Congratulations to the newest graduates of our remote collar training E-cademy program. These ladies spent 10 days at That’s My Dog! Inc in Dubuque, Iowa learning more about my approach to using electronic collars and enhancing this part of their skill set. It is a challenging course. The days can be long so I am always proud of the endurance of students who are away from their homes, their dogs and their businesses. Job well done gals!
The training course starts out by laying a solid foundation of e-collar conditioning based on what has long been know to be the 3 Action Introduction…meaning we teach the dogs that stimulation can be used to motivate behavior in 3 directions: Push, (move away) Pull (move toward) or Stop (stationary).
Once dogs fully comprehend those 3 actions the training that can be accomplished with remote collar guidance is virtually limitless.
We spend a great deal of time talking about what really makes this training an art form; a trainers ability to have a deep reservoir of ideas on how to help a dog understand exactly what we’re trying to communicate through the tactile sensation. We covered the use of food luring, marker training, leash manipulation, body language that utilizes spacial pressure to shape behavior, using toys, manipulating drives and more.

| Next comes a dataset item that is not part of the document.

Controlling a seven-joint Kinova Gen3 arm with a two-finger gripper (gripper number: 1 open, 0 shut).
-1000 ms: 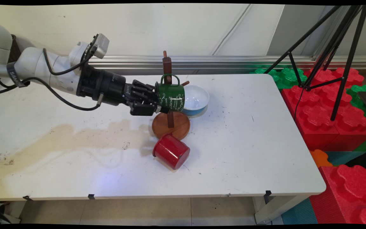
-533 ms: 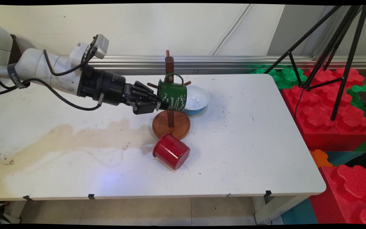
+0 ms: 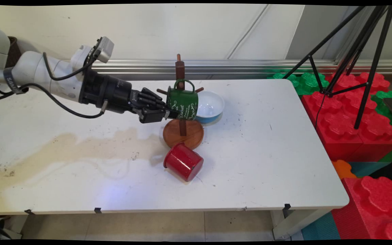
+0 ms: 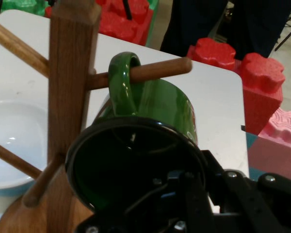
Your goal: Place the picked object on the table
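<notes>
The gripper [image 3: 166,114] holds the green mug [image 3: 182,103] by its rim, jaws closed on it, a bit further left than before. The mug's handle (a green loop) is around a peg of the wooden mug tree [image 3: 181,102]. Behind the tree sits a blue bowl [image 3: 212,105]; in front lies a red cup [image 3: 183,161].

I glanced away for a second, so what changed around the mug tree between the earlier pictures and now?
The pincer drew back a little toward the picture's left, and the green mug shifted slightly with it; its handle is looped over a peg of the wooden mug tree. Whether the pincer has let go cannot be told. The red mug, on its side, and the blue bowl stayed put.
</notes>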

In addition to working with the dogs we discuss how to solve the other half of the training equation: the humans. Teaching dog owners how to use the remote collar (rather than how to use a “shock” collar) is an essential part of the program. If the human can’t be taught easy to replicate techniques for working with their dog, no program will be successful regardless of the tool.

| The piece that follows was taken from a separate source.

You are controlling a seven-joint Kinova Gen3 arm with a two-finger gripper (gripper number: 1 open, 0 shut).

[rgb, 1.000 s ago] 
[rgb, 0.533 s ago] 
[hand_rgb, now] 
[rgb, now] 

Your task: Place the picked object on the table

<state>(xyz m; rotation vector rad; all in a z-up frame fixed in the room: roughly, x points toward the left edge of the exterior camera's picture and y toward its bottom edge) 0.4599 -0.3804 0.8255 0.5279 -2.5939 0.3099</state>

Beyond the basics of how to use a remote collar for obedience training, we also discussed how the tool can be incorporated into rehabilitation programs. The cadence of tapping can be used to calm or to excite and thus change emotional programing. Much the way patting a baby can be used to lull in calmness or swift paced marching & chanting takes adrenaline to a higher level. Cadence has a purpose and it is a powerful influence once there is understanding of how to use it.

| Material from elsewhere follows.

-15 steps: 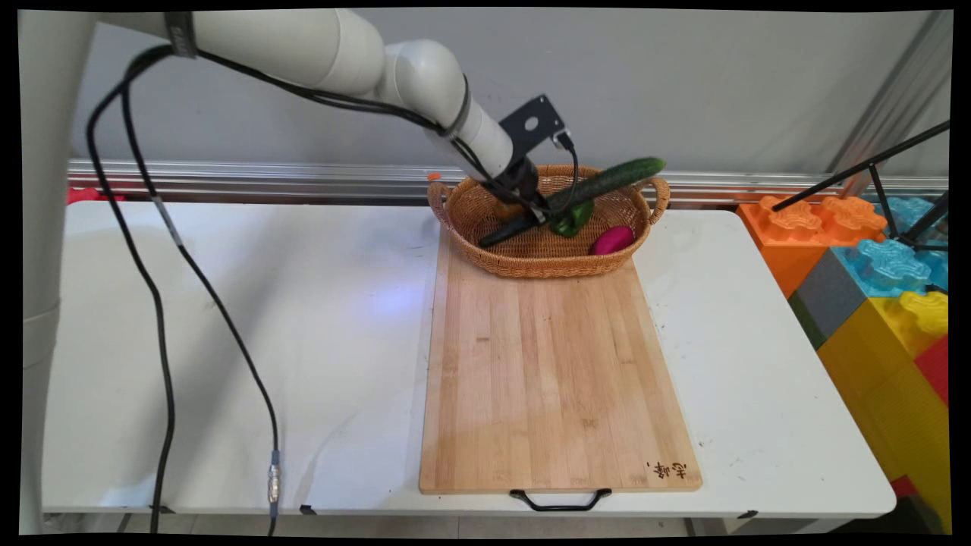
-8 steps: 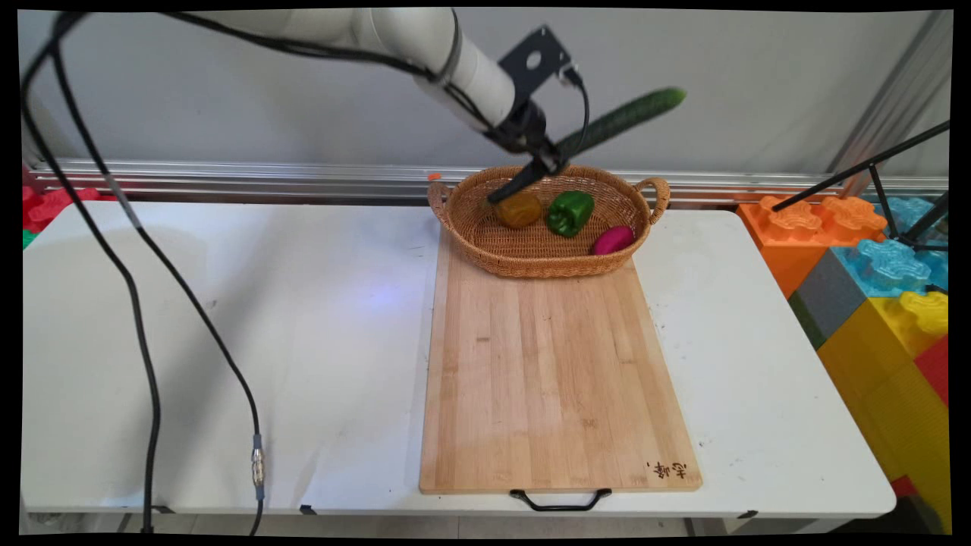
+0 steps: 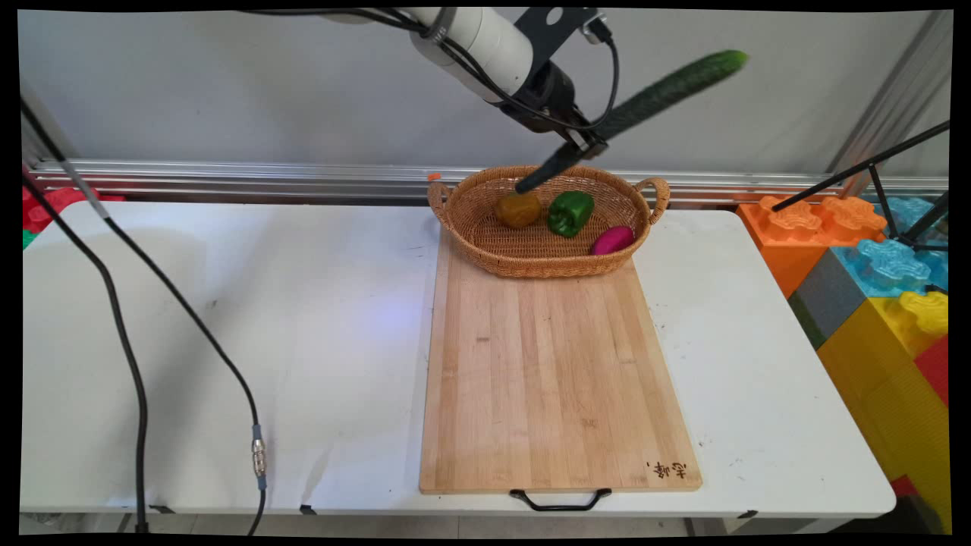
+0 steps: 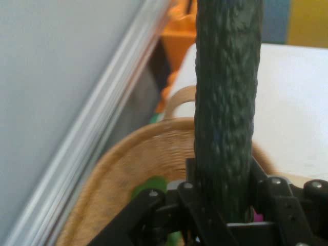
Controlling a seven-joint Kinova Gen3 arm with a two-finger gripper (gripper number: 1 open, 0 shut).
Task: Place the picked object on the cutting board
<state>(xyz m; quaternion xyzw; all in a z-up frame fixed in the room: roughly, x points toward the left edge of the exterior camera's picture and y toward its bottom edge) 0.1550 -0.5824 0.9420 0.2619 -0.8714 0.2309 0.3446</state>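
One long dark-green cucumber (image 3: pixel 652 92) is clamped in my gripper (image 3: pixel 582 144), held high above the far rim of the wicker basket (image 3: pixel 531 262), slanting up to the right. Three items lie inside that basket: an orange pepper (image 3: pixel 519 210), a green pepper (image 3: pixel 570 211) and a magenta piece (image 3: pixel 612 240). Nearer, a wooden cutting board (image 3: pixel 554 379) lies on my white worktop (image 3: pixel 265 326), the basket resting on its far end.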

On the final written test I asked the students to share some of the most valuable lessons they learned during their time here. Here are a few of the answers:
* Opening my eyes to what I see as a much more fair, non-confrontational method.
* More solid ways to proof a dog’s reliability.
* The importance of obedience and how it can be used to redirect a dog’s mind.
* How important it is to help the dog when learning new behaviors with a remote collar.
* How to engage a dog who’s body may be with you, but his mind is not.
* Learning to read the dog’s body language.
and one additional comment that I personally gained satisfaction from.. That “the $3500 + for this learning experience was a very good investment!”
That makes me feel good. I never want to fall short on giving my students value for the time and energy they devote to coming here. Knowing that another trainer took time to study remote collars more fully means they can go forth and make choices for their clients based on experience, rather than hearsay.